A 150-day regular Diet session convenes Monday as Prime Minister Shinzo Abe continues to grapple with a hostage crisis that will likely spur debate about Tokyo’s fight against terrorism.
Since the apparent killing of one of two Japanese hostages being held by a group thought to be Islamic State, Japan, vowing not to yield to terrorism, has been scrambling to secure the release of the other captive — freelance journalist Kenji Goto — through every channel.
The Diet session comes amid Abe’s repeated calls for raising Japan’s security profile abroad by making “proactive” contributions to global peace and security. Japan pledged $200 million in “humanitarian and nonmilitary support,” including providing aid to countries helping refugees from Syria and Iraq, before the hostage crisis started.
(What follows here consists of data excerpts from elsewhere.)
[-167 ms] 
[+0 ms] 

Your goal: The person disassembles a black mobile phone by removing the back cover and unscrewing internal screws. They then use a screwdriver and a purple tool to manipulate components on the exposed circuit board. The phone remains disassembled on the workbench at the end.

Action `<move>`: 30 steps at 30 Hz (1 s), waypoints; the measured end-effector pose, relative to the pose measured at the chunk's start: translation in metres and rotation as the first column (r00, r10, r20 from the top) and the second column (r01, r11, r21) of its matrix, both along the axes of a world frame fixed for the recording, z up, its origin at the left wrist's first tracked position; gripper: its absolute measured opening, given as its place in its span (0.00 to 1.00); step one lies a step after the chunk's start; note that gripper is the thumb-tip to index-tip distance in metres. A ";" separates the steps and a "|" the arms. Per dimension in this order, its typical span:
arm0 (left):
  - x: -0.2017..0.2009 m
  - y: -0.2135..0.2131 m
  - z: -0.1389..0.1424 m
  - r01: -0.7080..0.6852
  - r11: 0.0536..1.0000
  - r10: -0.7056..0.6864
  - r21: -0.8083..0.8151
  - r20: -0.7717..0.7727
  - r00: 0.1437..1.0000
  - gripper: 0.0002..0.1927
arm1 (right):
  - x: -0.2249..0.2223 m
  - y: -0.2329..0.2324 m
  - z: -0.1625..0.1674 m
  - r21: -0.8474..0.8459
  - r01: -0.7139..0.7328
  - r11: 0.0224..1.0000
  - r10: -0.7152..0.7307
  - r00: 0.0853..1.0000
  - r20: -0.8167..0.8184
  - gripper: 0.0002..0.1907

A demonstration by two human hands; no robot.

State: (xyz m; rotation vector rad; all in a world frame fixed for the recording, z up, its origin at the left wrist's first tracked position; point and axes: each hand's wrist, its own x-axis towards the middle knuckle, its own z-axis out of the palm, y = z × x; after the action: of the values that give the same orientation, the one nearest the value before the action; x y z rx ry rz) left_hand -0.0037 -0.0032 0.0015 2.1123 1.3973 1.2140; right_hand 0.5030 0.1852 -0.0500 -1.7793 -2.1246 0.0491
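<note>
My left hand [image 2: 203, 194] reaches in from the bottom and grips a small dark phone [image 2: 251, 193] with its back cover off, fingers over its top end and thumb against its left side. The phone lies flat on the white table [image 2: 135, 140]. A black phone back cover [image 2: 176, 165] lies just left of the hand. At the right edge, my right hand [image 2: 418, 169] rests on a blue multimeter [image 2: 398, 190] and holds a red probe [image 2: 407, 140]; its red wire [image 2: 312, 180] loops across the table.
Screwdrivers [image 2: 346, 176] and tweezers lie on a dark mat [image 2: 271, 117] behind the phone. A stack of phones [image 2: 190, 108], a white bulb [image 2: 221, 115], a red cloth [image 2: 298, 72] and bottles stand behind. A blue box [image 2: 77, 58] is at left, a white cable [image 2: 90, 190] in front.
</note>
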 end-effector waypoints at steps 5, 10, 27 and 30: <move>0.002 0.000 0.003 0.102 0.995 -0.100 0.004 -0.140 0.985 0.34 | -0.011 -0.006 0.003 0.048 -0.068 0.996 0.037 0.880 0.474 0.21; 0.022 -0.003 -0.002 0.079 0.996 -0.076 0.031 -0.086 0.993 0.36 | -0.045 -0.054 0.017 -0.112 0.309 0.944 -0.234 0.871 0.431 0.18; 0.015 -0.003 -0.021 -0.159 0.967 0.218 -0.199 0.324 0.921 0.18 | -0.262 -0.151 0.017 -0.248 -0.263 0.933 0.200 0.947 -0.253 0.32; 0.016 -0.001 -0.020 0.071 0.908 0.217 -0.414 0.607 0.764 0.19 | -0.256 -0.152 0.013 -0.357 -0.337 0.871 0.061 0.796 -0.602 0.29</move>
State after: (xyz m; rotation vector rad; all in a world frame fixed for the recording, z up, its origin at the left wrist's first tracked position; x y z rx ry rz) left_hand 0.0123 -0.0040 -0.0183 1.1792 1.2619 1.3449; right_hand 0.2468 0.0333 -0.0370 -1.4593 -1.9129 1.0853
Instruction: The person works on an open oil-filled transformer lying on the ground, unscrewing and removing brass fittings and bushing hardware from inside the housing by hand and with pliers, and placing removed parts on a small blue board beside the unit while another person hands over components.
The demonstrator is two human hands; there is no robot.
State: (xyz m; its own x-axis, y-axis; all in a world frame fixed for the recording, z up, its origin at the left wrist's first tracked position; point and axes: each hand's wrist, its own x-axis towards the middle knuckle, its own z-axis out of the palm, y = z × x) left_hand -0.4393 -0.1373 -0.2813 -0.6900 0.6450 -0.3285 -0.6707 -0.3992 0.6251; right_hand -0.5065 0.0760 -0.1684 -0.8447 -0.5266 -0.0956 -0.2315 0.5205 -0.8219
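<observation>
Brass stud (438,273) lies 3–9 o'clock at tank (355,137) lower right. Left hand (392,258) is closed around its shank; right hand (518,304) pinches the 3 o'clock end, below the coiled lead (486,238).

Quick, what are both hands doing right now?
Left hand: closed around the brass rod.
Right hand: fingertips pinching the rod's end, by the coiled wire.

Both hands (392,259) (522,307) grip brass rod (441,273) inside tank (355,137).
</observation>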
Abe has portrayed the Diet session through June 24 as one to push for bold reform in various sectors, such as agriculture, labor, energy and medical care. One feature of Abe’s growth strategy is to streamline Japan’s powerful agricultural cooperatives.
Unified local elections are scheduled for April, when the prime minister’s handling of the hostage crisis and the government could be tested. Despite a convincing victory in the Dec. 14 general election, candidates supported by the ruling Liberal Democratic Party have lost in multiple gubernatorial races since last year.
The government is expected to seek passage by early April of a ¥3.12 trillion supplementary budget for fiscal 2014 and a record-high ¥96.34 trillion annual budget for 2015, after Abe put off a second sales tax hike until to 2017 following a recession triggered by the first increase last April.
Currently, the government plans to submit around 70 bills to the Diet, officials said. In addition, Abe’s government plans to submit more than 10 bills to loosen restrictions on the Self-Defense Forces as the ruling coalition of the LDP and Komeito is expected to step up talks on security in early February.
Legislative work is needed for Japan to effect a Cabinet decision made in July to ensure a “seamless” response to various security threats. This includes the country’s potential exercise of the right to collective self-defense, or defending allies under armed attack even when Japan is not.
Abe is not scheduled to give a policy speech on the opening day of the Diet session. Finance Minister Taro Aso will deliver a financial policy speech on Monday in both chambers.
It will be the first Diet session for Katsuya Okada after his recent election as leader of the Democratic Party of Japan, the main opposition force.